Activity -
In your copy of the data, omit the pictures and keep all else exactly as given.

Input data -
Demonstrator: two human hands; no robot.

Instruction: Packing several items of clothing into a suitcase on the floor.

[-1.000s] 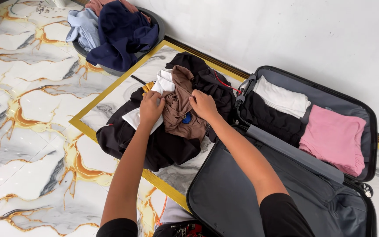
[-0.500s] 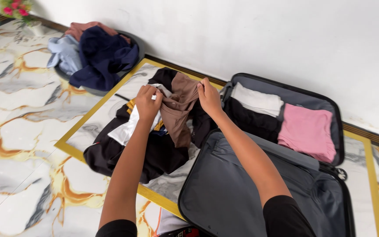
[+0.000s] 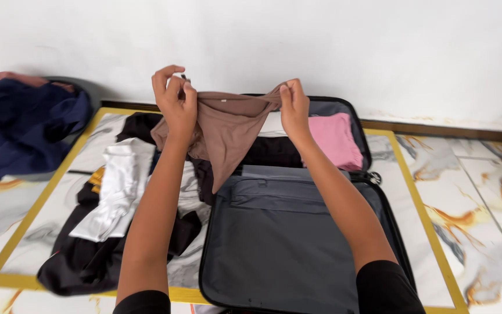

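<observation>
Marbled floor tiles [image 3: 466, 192] carry an open grey suitcase [image 3: 286, 244]; above its far edge, left hand [image 3: 174, 99] and right hand [image 3: 293, 104] pinch a brown garment [image 3: 228, 131] taut – loose grip (thin fabric) might let it drop crumpled.

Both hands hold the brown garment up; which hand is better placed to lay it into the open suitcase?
Probably the right hand: it pinches the brown garment directly above the suitcase. The left hand grips the other corner nearer the clothes pile.
</observation>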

Result for this exercise -
Demonstrator: two human hands; no robot.

Instruction: Packing several items of clothing into a suitcase on the floor.

[-1.000s] 
[-0.500s] 
[+0.000s] 

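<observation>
Marbled floor tiles [image 3: 466, 192] carry an open grey suitcase [image 3: 286, 244]; above its far edge, left hand [image 3: 174, 99] and right hand [image 3: 293, 104] pinch a brown garment [image 3: 228, 131] taut – loose grip (thin fabric) might let it drop crumpled.

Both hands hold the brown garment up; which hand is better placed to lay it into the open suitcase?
Probably the right hand: it pinches the brown garment directly above the suitcase. The left hand grips the other corner nearer the clothes pile.
</observation>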

Nothing further is needed to complete this exercise.